• **Task description**
Determine the number of lines in the data that contain "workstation". Answer with that number only.

• **Available records**

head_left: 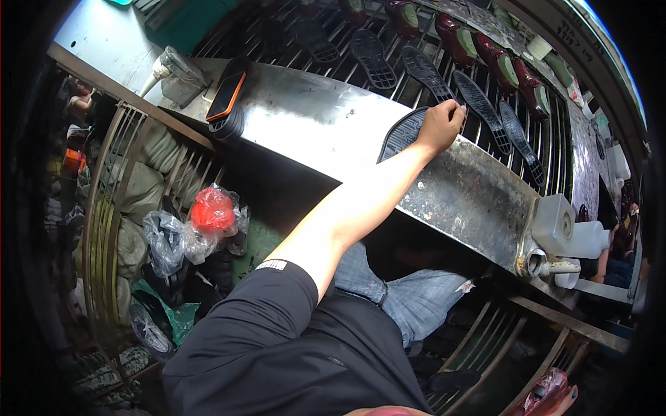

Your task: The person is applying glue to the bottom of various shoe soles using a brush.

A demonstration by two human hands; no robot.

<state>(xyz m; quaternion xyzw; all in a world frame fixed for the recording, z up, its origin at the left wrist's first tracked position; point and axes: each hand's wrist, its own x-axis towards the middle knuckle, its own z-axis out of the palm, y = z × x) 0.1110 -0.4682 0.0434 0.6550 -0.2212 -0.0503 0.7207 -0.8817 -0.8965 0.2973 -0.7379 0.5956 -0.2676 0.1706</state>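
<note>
My left hand (442, 127) reaches across to the metal ledge, its fingers closed in a pinch near the bars; what they hold, if anything, is hidden. Below the wrist and forearm a black shoe sole (402, 135) lies tread-patterned side up, partly covered by my arm. Just right of the fingers another long black sole (483, 111) rests across the bars, and a narrower sole (522, 142) lies beyond it. At the lower right edge my right hand (565, 402) is only partly in view, its fingers against a shiny dark red shoe (547, 390).
Dark red shoes (456, 39) with pale green lasts line the far side of the bars (555, 152). An orange-edged phone (227, 96) lies on stacked soles on the ledge (305, 111). White plastic containers (553, 223) stand right. Bagged things (212, 210) sit left below.
</note>
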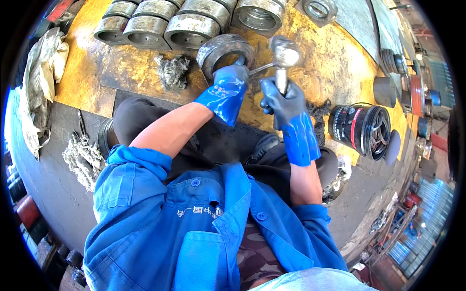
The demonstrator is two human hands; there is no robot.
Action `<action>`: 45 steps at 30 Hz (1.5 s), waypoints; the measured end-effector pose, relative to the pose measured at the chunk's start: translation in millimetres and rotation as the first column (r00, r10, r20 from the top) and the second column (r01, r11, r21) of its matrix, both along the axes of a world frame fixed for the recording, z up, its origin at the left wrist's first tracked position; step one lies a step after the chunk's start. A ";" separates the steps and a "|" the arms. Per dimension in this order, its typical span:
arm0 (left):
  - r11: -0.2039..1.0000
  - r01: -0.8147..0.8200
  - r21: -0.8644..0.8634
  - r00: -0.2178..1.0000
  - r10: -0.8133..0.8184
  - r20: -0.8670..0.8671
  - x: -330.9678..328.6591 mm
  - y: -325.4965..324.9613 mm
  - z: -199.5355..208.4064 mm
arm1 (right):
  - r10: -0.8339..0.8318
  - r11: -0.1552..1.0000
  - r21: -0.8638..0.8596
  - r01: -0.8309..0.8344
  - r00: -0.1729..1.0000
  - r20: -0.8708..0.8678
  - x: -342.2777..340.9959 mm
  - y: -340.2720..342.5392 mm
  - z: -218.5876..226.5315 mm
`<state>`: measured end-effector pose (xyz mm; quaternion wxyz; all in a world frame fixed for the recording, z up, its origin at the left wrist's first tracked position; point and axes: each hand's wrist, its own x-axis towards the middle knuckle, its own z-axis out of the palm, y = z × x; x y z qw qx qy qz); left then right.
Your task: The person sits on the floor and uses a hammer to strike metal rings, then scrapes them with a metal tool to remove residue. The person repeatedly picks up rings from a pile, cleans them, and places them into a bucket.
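My left hand (230,80), in a blue rubber glove, is closed at the near side of a thick metal ring (208,54) that stands tilted on the yellow surface. From its right side sticks a thin metal rod (262,68), its outer end close to a hammer. The glove hides how the rod meets the ring. My right hand (286,99), gloved in dark and bright blue, is wrapped round the handle of the hammer (286,52). The hammer's rounded metal head is raised and smeared by motion.
Rows of metal rings (191,30) stand at the back. A grey rag (173,72) lies left of the ring. To the right, a black bucket (359,130) lies on its side with metal loops inside. Cloth (43,82) and pale fibre waste (82,160) are at the left.
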<state>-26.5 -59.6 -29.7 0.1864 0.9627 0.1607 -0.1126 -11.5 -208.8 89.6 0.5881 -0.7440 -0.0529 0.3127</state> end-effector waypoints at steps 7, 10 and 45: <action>0.995 -0.082 -0.055 0.985 0.073 -0.156 7.2 -5.1 16.8 | 0.027 0.990 -0.139 -0.039 0.996 -0.086 1.4 -23.6 -84.0; 0.984 -0.164 -0.065 0.979 0.155 -0.132 8.4 -3.0 8.1 | 0.022 0.952 -0.293 -0.084 0.977 -0.210 1.9 -17.7 -76.8; 0.995 -0.081 -0.060 0.993 0.075 -0.089 -1.1 -2.2 -0.1 | 0.003 0.996 0.084 -0.004 1.000 0.016 -5.0 -23.3 -68.0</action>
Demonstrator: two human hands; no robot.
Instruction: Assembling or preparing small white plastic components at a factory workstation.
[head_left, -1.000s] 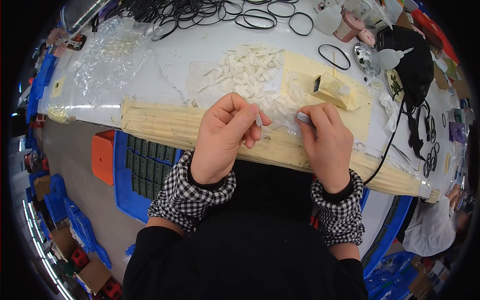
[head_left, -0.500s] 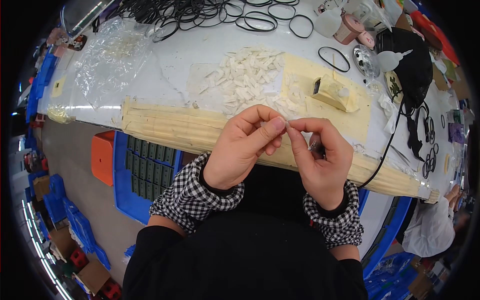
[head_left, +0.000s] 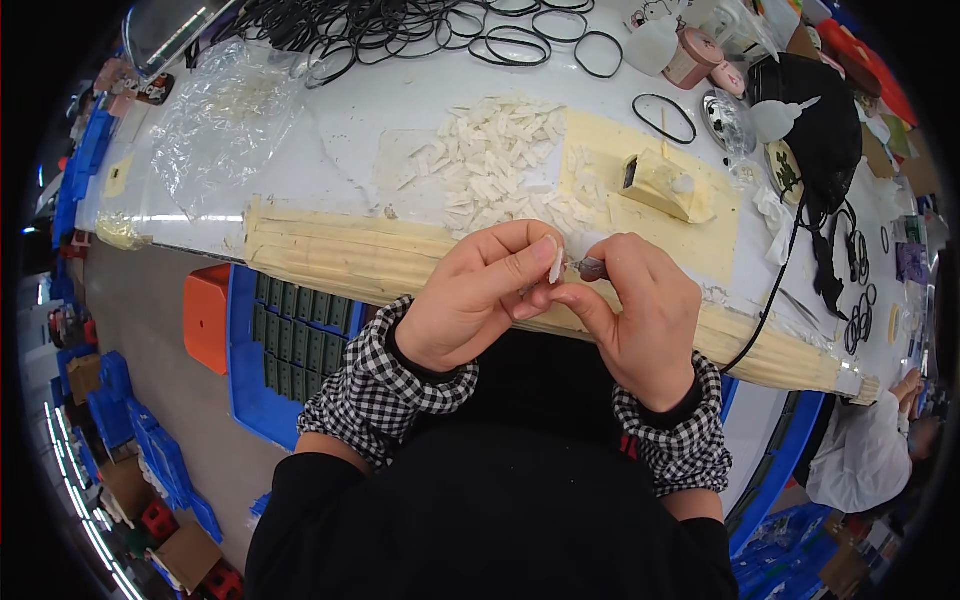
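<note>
My left hand (head_left: pixel 478 290) pinches a small white strip-like piece (head_left: pixel 556 266) between thumb and fingers. My right hand (head_left: pixel 645 315) grips a short grey metal tool (head_left: pixel 592 269) with a thin tip; its exact kind is unclear. The tool's tip points left, close to or against the white piece. Both hands are above the table's near edge. Just beyond them lies a loose heap of similar white pieces (head_left: pixel 495 150), partly spread over a pale yellow sheet (head_left: pixel 715 235). A block wrapped in yellow tape (head_left: pixel 663 190) stands on that sheet.
Black rubber-like loops (head_left: pixel 400 30) lie along the far side. Crumpled clear plastic (head_left: pixel 225 115) sits left, a black bag (head_left: pixel 825 120) and cable right. Yellow padding (head_left: pixel 340 245) covers the near edge. Below are an orange stool (head_left: pixel 207 320) and a blue crate (head_left: pixel 245 380). Another person's sleeve (head_left: pixel 860 455) shows far right.
The right fingers have parted from the left fingertips, and the grey tool has swung out from my right palm to point at the white piece, which now shows more plainly.
</note>
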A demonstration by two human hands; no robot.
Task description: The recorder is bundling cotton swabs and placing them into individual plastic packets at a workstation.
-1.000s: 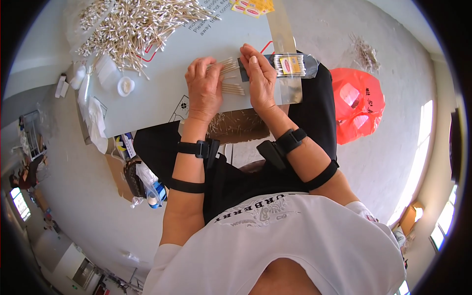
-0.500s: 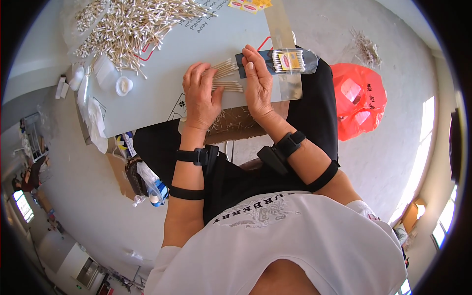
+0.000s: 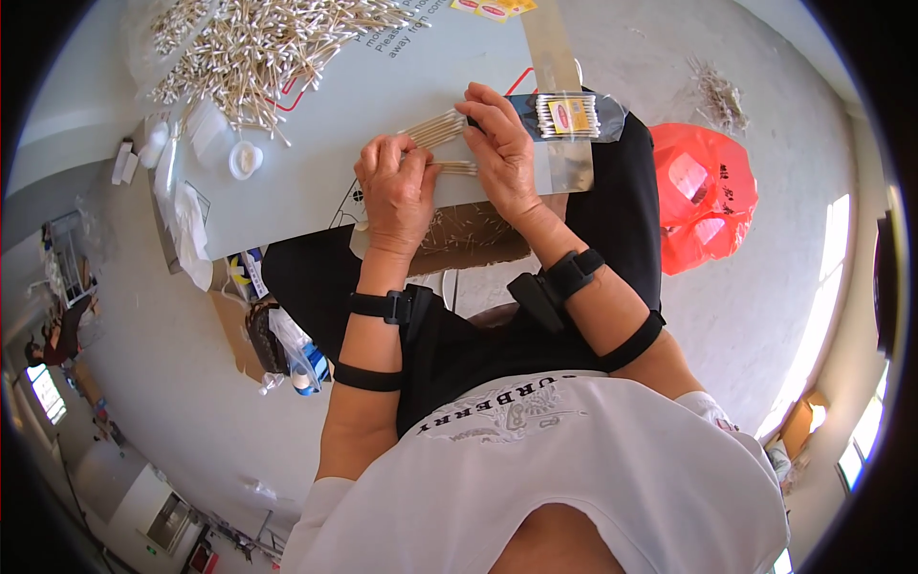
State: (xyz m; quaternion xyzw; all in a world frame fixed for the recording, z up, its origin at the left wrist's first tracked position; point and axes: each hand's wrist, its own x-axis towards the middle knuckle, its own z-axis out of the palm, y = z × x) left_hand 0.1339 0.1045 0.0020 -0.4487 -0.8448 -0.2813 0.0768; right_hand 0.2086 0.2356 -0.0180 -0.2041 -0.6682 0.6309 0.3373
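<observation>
Grey floor [image 3: 612, 67] surrounds a pale desk [image 3: 316, 177], with black print in several lines near its far edge and a small black target mark by the near edge. One red bag [image 3: 706, 196] with dark characters sits on the floor beyond the right edge. At the far left corner, one heap of cotton swabs [image 3: 268, 57], too many to count, spills beside clear plastic [image 3: 158, 67]. Near the left edge stands one round white tub [image 3: 246, 160], its pale content unclear. Yellow cards [image 3: 492, 8], at least two, lie by the far edge towards the right corner. One pack of swabs [image 3: 569, 115], its single yellow label bearing a red oval, straddles the right edge. Below the near edge, one brown carton [image 3: 469, 256] holds scattered swabs. Between the hands, near that edge, lie two small groups of loose swabs [image 3: 432, 129]. The left hand [image 3: 394, 196] curls over their left ends; the right hand [image 3: 502, 158] leaves a narrow gap between thumb and forefinger at the other ends. Whether either grips, I cannot tell.
</observation>
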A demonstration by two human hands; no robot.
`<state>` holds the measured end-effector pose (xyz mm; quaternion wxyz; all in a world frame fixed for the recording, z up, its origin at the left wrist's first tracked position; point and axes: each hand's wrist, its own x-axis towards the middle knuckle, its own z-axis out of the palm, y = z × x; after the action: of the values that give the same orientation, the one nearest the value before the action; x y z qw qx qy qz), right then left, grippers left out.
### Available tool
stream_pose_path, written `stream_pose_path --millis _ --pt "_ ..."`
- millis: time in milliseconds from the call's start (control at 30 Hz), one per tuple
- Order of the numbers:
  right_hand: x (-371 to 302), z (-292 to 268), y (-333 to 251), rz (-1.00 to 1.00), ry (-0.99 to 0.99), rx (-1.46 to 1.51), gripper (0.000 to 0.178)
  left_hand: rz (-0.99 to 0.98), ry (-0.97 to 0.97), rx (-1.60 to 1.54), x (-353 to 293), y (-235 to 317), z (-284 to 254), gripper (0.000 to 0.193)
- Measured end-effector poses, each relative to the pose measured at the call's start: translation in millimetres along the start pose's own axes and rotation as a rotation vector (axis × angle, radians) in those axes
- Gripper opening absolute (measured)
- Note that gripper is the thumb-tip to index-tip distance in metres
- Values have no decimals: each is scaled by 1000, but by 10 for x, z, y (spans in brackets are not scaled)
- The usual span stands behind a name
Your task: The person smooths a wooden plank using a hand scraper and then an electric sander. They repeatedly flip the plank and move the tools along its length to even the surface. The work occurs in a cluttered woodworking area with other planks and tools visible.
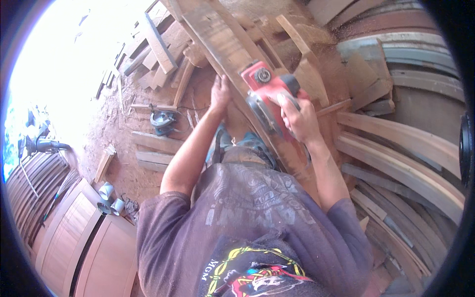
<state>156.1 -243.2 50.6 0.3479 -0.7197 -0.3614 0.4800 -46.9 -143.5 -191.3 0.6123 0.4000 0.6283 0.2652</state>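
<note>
Panels (106,262): tan wood, lower left.
Blue power tool (163,123): on dusty floor (89,148).
Left hand (221,91): at left edge of plank (213,37); can't tell from here how far fingers close.
Plank: slants across in front of the person.
Red power tool (271,91): over plank, contact unclear.
Right hand (299,119): wrapped round its handle.
Boards (396,129): stacked, far right.

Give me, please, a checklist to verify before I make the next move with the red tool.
1. Right hand grips the red tool: ok.
2. Left hand at the board's edge, apart from the red tool: ok.
3. Gloves worn: not ok; both hands are bare.
4. Floor free of loose wood: not ok; pieces lie beyond the left hand.
5. Red tool's motor stopped: cannot tell.
</note>
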Motion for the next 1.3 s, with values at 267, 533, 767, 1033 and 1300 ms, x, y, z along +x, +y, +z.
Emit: stream_pose_path --millis 267,533,767,1033,1300 --pt "2370 795 -1259 -49 -137 54 50 68 0 101 -265 298 97 65" --pt "1650 637 -801 -227 -285 -93 47 -28 -49 -67 68 72 30 70" --pt "-1229 -286 764 -82 -85 -95 41 -223 -113 -367 -359 -140 -813 57" --pt "-2605 -656 1381 143 23 -73 42 -754 240 -315 -1755 -2410 -2112 42" --pt "-401 173 275 -151 -56 -113 46 -639 300 -659 -1835 -2330 -2025 53"
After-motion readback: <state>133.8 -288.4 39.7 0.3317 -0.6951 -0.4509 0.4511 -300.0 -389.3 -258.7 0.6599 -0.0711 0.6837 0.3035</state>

• **Worked solution**
2